Solutions that simply authenticate the user to the site, and not who the user really is –while good first attempts – simply do not guarantee trust, and only meet basic compliance with Federal Financial Institutions Examination Council (FFIEC) guidelines and other regulations. To provide identity security on the highest level possible, multi-factor authentication is essential across all levels. Multi-factor authentication uses a single, comprehensive solution that cross-authenticates the user with the site, and secures the two through digitally issued certificates. It is also critical to have validation of certificates against a real-time updated list that indicates whether or not the certificate has expired or been revoked. A Public Key Infrastructure (PKI)-based approach incorporates a protocol that provides real-time validation of a user’s certificate status.

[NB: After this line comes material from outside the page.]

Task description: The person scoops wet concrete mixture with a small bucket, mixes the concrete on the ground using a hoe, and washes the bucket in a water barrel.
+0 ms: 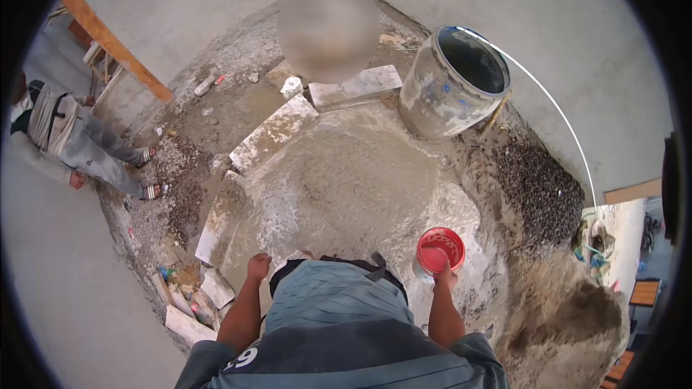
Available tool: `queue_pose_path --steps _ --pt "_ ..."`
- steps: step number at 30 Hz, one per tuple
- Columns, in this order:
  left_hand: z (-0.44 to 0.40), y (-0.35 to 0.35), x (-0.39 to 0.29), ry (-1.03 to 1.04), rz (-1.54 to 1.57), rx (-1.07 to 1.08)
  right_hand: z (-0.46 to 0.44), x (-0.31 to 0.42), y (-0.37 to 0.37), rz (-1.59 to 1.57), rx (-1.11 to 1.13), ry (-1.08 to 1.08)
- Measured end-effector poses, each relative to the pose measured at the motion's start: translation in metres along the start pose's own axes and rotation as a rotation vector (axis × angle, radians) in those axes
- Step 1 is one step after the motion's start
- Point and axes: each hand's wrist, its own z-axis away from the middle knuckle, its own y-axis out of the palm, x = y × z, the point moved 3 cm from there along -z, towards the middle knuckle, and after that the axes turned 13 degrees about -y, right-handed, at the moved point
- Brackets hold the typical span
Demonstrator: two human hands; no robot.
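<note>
My right hand (447, 278) grips the near rim of a red bucket (450, 239), its inside red and its outer wall smeared whitish. Some pinkish-looking content or the bucket's bottom shows inside; I cannot tell which. My left hand (259, 266) hangs at my left side with its fingers curled in and nothing seen in them. In front of me spreads a wet grey patch of mortar or concrete (353, 173). Pale blocks (274, 133) edge its far and left sides.
A large mortar-stained drum (436, 101) holding dark liquid stands far right, a white hose (555, 101) over its rim. Dark gravel (540, 191) and sand (577, 317) lie right. Another person (79, 130) stands left near a wooden plank (115, 43). Rubble (191, 306) lies lower left.
</note>
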Motion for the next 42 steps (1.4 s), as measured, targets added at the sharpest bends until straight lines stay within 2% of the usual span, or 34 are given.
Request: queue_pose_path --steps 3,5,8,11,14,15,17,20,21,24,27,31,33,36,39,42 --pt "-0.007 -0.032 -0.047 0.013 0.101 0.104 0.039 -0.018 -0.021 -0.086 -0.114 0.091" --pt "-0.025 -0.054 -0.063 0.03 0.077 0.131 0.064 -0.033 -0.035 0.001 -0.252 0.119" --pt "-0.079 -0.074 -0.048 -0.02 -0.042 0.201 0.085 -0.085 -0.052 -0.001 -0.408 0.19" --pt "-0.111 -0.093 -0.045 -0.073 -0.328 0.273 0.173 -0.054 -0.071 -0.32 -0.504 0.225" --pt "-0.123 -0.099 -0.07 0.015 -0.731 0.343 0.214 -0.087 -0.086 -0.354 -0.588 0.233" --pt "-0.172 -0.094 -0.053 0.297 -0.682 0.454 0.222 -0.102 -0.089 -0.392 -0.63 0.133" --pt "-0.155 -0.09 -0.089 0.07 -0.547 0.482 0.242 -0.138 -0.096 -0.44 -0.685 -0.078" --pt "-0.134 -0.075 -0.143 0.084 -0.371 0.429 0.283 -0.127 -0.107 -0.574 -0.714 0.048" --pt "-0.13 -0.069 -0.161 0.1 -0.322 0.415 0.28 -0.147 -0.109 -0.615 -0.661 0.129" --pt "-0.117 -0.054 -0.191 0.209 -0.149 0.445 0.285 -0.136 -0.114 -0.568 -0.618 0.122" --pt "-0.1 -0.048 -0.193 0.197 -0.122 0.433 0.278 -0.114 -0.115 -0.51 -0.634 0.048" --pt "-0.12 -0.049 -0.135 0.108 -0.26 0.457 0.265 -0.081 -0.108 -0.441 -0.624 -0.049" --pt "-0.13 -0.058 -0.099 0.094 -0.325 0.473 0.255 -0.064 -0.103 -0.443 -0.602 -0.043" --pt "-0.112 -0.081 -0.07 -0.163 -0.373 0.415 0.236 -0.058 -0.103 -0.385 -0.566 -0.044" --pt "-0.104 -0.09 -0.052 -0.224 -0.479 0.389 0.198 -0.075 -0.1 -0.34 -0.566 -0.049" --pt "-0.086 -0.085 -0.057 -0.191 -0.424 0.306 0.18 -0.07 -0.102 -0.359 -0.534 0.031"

A comprehensive system for identity authentication requires policies, legal infrastructure, operational consistency and technology (P.L.O.T) for access that users can rely upon. Of special importance are procedures and guidelines that work across multiple institutions and geographic borders. For identity authentication to provide a trusted business environment, Policies (P) regulating the issuance and handling of digital identities and the legal (L) framework that accepts or rejects those identities must be acceptable and enforceable both domestically and across borders. Otherwise, a corporation or its financial institution could face the prospect of adjudicating possible disputes in jurisdictions around the world should a security breach arise, risking that the contracts being relied upon are not binding – an expensive and cumbersome prospect. Additionally, the Operational (O) environment for controlling the back office support for the digital identities and the Technology (T) used to enable access to the networks for validation must also be globally interoperable and consistent.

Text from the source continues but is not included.